Psychologists have found that using nature scenes to experimentally induce a sense of awe can reduce the strength of one’s ideological convictions. The findings, which appear in the journal Emotion, provide evidence that the mix of wonder, reverence, and dread we feel in response to the vastness of the world can promote intellectual humility and reduce polarization.
“My interest in this topic was twofold. Firstly, I have a strong interest in the psychology of political polarization; specifically understanding the ways in which the emotions we experience can shift the conviction and extremism with which we hold our own beliefs and the extent to which we experience hostility towards those with opposing beliefs,” said study author Daniel M. Stancato, a doctoral candidate at the University of California and member of the Berkeley Social Interaction Laboratory.
“This probably isn’t news to most, but the divide between Democrats and Republicans in the United States is at its highest level in more than 30 years (perhaps ever). Both the actual and perceived divide along political party lines exacerbate political gridlock, pose barriers to civil dialogue, and contribute to a political environment filled with vitriol and mutual distrust.”
“The second facet of my interest in this topic comes from an increasingly robust line of research from my own lab and others showing that the emotion awe can have a highly unique capacity to make one feel more humble, connected to others, and open to new ideas. Together, it seemed like an ideal extension of this work to understand how awe may serve these roles in the political sphere,” Stancato said.
In three studies with 776 participants, the researchers found that inducing a sense of awe was associated with lower levels of conviction in one’s ideological views.
In the first two studies, which examined attitudes towards capital punishment and racial bias in the criminal justice system, respectively, participants watched either a neutral video clip, a an amusing video clip, or an awe-inducing video clip before reporting how firmly they believed in their views.
In the third study, participants were randomly assigned to either write about a natural scene that caused them to feel awe, a situation that caused them to feel pride, or something they had done recently. They then indicated how much social distance they desired from those who did not share their views on immigration.
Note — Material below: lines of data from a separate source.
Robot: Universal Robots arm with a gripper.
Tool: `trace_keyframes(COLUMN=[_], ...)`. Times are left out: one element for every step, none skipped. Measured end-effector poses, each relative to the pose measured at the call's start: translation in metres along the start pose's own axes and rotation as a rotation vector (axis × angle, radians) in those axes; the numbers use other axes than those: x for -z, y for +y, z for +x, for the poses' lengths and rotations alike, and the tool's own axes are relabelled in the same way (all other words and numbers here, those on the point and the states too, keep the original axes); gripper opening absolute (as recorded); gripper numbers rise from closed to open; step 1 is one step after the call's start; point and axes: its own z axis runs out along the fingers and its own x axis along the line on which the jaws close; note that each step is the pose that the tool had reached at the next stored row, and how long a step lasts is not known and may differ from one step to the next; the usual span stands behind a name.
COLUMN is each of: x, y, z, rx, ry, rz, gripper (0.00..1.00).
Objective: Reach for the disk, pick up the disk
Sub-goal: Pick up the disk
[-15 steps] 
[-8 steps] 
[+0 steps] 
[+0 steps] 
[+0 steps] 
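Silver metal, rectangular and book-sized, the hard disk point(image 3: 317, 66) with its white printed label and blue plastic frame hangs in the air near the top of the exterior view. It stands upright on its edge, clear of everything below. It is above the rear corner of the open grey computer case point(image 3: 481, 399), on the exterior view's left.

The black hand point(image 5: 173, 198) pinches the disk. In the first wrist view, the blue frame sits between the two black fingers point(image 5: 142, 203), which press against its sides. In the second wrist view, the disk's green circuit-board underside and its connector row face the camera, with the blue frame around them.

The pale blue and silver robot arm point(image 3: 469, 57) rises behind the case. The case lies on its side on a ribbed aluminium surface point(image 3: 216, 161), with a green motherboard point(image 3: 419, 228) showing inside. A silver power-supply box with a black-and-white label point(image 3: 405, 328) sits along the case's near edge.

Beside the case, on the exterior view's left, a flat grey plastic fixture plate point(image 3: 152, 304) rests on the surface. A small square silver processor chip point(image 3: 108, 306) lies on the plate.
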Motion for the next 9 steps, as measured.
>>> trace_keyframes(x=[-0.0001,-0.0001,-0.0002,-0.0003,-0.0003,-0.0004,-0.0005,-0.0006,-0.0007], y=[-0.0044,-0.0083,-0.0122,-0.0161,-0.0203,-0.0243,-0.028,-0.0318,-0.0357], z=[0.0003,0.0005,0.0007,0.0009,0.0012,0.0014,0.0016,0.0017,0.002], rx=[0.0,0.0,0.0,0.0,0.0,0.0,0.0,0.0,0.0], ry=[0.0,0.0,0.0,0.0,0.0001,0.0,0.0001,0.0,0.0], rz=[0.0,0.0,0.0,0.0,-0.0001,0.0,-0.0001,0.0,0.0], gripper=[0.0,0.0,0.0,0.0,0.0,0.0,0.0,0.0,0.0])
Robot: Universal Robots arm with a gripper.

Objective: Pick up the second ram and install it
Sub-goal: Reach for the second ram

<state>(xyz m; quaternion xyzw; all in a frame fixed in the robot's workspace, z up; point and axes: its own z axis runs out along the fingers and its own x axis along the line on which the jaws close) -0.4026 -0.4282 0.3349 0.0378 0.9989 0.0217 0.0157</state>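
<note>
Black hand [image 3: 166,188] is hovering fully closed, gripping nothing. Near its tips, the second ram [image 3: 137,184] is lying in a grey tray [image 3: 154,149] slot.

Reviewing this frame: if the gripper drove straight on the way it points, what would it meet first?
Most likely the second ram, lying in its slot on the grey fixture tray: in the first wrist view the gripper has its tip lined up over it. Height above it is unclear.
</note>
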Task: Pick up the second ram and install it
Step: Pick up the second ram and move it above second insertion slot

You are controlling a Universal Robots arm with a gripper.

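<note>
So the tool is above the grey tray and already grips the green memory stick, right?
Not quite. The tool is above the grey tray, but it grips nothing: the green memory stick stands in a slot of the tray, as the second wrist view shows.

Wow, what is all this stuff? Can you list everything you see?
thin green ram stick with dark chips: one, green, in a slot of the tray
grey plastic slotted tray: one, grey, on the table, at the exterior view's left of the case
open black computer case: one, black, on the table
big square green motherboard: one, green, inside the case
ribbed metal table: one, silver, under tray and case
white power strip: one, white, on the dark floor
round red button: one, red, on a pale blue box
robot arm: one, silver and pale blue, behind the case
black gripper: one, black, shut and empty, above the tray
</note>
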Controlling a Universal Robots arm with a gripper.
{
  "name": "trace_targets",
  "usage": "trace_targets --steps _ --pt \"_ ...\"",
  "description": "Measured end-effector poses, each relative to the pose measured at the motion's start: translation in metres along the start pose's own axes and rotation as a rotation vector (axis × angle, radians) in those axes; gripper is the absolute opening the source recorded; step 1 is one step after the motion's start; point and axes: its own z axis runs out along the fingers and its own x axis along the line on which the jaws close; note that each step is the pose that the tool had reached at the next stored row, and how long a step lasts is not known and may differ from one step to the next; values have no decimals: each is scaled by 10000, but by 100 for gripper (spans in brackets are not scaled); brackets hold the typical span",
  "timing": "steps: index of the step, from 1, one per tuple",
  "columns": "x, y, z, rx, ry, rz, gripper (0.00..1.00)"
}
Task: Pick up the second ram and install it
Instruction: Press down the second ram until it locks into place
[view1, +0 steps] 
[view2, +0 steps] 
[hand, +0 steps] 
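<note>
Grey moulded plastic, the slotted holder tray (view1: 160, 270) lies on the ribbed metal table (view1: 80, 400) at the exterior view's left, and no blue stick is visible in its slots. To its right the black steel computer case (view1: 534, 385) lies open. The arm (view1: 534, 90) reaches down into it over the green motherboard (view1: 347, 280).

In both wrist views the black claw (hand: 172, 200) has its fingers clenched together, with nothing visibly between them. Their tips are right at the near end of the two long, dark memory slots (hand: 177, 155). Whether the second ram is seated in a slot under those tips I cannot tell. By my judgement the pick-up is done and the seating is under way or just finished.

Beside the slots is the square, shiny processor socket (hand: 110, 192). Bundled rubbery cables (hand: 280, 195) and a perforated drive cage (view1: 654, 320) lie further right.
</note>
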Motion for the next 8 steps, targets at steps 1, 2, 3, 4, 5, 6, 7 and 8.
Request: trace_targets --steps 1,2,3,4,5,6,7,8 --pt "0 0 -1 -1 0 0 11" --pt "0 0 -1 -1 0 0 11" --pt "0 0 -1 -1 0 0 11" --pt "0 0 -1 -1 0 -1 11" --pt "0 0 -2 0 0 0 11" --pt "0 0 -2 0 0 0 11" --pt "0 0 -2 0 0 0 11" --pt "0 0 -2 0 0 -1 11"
“The key takeaway is that experiencing awe — for example through experiences with nature, art, or music — can reduce the level of conviction or intensity with which one holds their beliefs and attitudes towards social and political issues,”
“Now, this may seem inconsequential or even maybe not a good thing; our beliefs about issues facing humanity represent a key part of our identities, and no one would want to (or should) be deprived of that. But the reduced conviction resulting from awe doesn’t seem to make people not care about or change their beliefs (in fact, we see no shift in one’s actual beliefs whatsoever) so much as perceive less distance from and hostility towards those with differing beliefs, thus potentially giving rise to more civil dialogue and regarding contentious issues.”
Like all research, the findings include some caveats. All three studies used nature to invoke a sense of awe in participants. Awe induced from other sources might produce different results.
“We really only studied one kind of awe in these experiments: the awe elicited by viewing video clips of natural stimuli or recalling awe-inspiring experiences in nature,” Stancato explained. “This raises the question of whether other elicitors of awe–for example, inspiring public figures, virtuous individuals within a community, or awe felt at a sporting event or political rally–or particularly extreme awe experiences would produce similar reductions in conviction.”
“It is possible that such experiences could even increase conviction through feelings of enhanced group identity (e.g., it is unlikely that awe experienced at a Donald Trump rally would decrease conviction in the belief that he should be president),” Stancato added. “This illustrates a broader point that there almost certainly are multiple ‘flavors’ of awe, and not all of them are likely to produce the same results.”
The study, “Awe, ideological conviction, and perceptions of ideological opponents“, was authored by Daniel M. Stancato and Dacher Keltner.